*Problem description*
Retype the material so that each line matches the original exactly.

*Given material*
● ● ● ●
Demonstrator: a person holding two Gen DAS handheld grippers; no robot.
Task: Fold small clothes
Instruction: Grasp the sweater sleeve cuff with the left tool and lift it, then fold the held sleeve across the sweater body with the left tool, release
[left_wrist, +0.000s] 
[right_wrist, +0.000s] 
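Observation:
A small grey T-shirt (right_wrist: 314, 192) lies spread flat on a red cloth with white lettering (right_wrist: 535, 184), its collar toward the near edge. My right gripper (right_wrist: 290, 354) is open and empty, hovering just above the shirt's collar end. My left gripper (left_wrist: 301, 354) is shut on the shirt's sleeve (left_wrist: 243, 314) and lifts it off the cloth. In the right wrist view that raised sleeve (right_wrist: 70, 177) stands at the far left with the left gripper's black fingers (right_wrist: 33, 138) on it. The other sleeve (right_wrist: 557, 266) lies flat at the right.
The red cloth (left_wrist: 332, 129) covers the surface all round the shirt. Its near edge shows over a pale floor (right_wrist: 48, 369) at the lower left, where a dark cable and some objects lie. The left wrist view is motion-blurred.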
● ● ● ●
*Solution to this problem*
Demonstrator: a person holding two Gen DAS handheld grippers; no robot.
Task: Fold small clothes
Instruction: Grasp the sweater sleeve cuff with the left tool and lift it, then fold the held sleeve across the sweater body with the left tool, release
[left_wrist, +0.000s] 
[right_wrist, +0.000s] 
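Observation:
A small grey T-shirt (right_wrist: 314, 192) lies spread flat on a red cloth with white lettering (right_wrist: 535, 184), its collar toward the near edge. My right gripper (right_wrist: 290, 354) is open and empty, hovering just above the shirt's collar end. My left gripper (left_wrist: 301, 354) is shut on the shirt's sleeve (left_wrist: 243, 314) and lifts it off the cloth. In the right wrist view that raised sleeve (right_wrist: 70, 177) stands at the far left with the left gripper's black fingers (right_wrist: 33, 138) on it. The other sleeve (right_wrist: 557, 266) lies flat at the right.
The red cloth (left_wrist: 332, 129) covers the surface all round the shirt. Its near edge shows over a pale floor (right_wrist: 48, 369) at the lower left, where a dark cable and some objects lie. The left wrist view is motion-blurred.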

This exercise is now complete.